Over the years I have always been comforted as I have watched this museum rise from this earth, into this remarkable tribute, because I know that years from now, like all of you, Michelle and I will be able to come here to this museum, and bring not just our kids but hopefully our grandkids. I imagine holding the little hand of somebody, and telling them the stories that are enshrined here. And in the years that follow, they’ll be able to do the same. And then we’ll go to the Lincoln Memorial. And we’ll take a view atop the Washington Monument. And together we’ll learn about ourselves, as Americans. Our sufferings, our delights, and our triumphs. And we’ll walk away better for it. Better because we better grasp the truth. We’ll walk away that much more in love with this country—the only place on earth where this story could have unfolded. It is a monument, no less than the others on this mall, to the deep and abiding love for this country and the ideals upon which it is founded. For we, too, are American.

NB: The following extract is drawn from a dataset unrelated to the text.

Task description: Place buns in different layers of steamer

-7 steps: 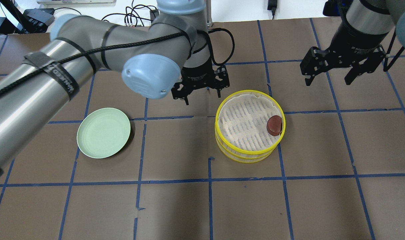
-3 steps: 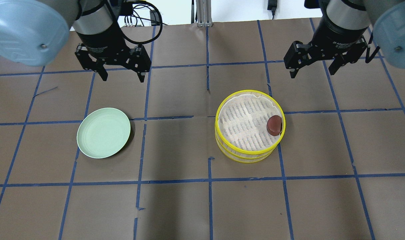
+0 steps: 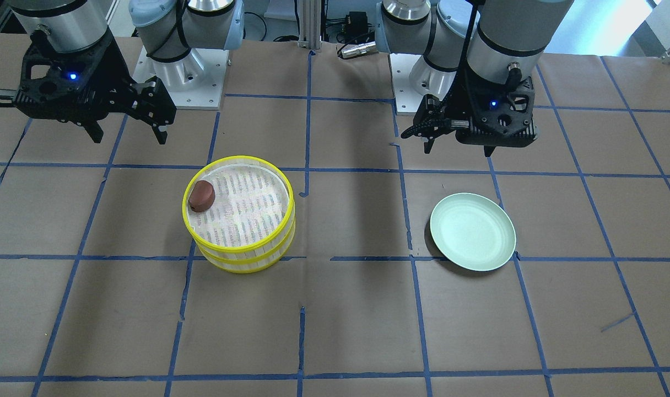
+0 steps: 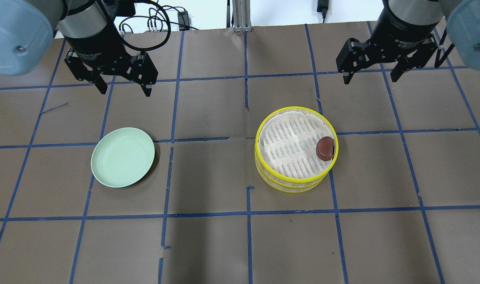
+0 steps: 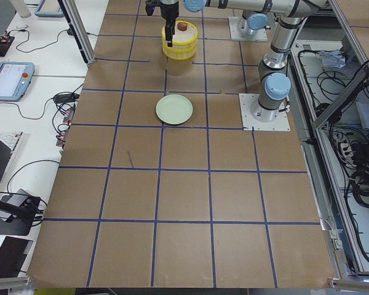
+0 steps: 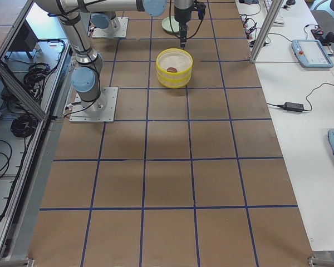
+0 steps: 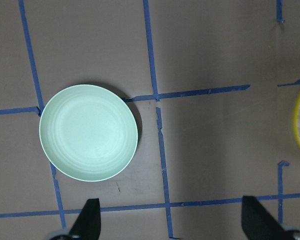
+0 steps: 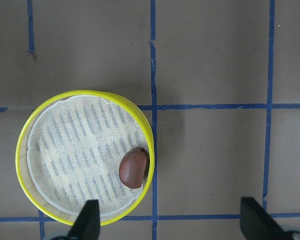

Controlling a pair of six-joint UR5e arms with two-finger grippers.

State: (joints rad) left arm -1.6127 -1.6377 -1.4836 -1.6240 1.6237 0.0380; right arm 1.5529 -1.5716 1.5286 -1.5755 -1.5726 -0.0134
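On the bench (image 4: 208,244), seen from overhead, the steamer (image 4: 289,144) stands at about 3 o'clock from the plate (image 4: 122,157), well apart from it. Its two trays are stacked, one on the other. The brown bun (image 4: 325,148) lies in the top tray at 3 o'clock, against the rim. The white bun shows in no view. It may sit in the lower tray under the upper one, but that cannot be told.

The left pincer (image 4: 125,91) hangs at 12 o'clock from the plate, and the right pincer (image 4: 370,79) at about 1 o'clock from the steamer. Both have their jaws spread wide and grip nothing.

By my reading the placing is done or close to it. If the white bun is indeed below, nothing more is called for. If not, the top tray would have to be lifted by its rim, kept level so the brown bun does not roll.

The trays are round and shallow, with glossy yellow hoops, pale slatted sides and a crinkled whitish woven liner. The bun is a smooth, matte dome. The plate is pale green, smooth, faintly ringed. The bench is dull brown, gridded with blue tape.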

The National Museum of African American History and Culture in Washington, D.C. [Photo: Rainer Grosskopf/Getty Images]

Freelon was “unquestionably the most influential African American architect practicing today,” as Diana Budds put it in a Fast Company feature in 2017.

After attending North Carolina State University and MIT, he founded his practice in Durham, North Carolina, in 1990 (it later merged with Perkins + Will in 2014). He left behind a body of work that includes many other cultural institutions focused on the African American experience, like Atlanta’s Center for Civil and Human Rights, the Mississippi Civil Rights Museum, and San Francisco’s Museum of the African Diaspora, but also a long list of smaller architectural and urban-scale projects that he sought to imbue with the thoughtfulness and dignity not often afforded to public projects. For instance, when the city of Houston awarded Freelon the commission to renovate Emancipation Park, an underserved park in the city’s Third Ward that had been purchased by local groups—led by a former slave—in 1872, he made the public’s involvement a cornerstone of the design, spending an “entire year” gathering input and holding public workshops about the historic site’s importance to the community, as Budds reported.

“Phil will often speak about bringing high-quality design to groups or communities that can’t normally afford high-quality design—they sort of get the leftovers,” said longtime Freelon collaborator Kenneth Luker. “I like to describe it as, we do architecture that matters. It matters that it’s there and it would matter very much if it wasn’t there.”

Center for Civil and Human Rights in Atlanta, Georgia. [Photo: kb/iStock]

Freelon’s legacy isn’t just evident in his architecture. He also worked to make his profession—where, as of 2017, some 90% of architects identified as white, according to the National Council of Architectural Registration Boards—more diverse and inclusive through efforts like establishing a scholarship offering financial aid to students from underrepresented groups to making his own practice representative of the inclusive and diverse hiring practices he wanted to see across architecture. Freelon mentored, taught, and raised up young professionals while also running a successful practice—and pointed out that it made the work better. “I like having different perspectives at the highest level of the practice because it makes for better decisions,” he told Budds. “If I knew everything and felt like my decisions were better than anyone else, why have anyone else around? Having women, minorities, people from other parts of the world, and age diversity makes for better design, better decisions, and a more vibrant practice.”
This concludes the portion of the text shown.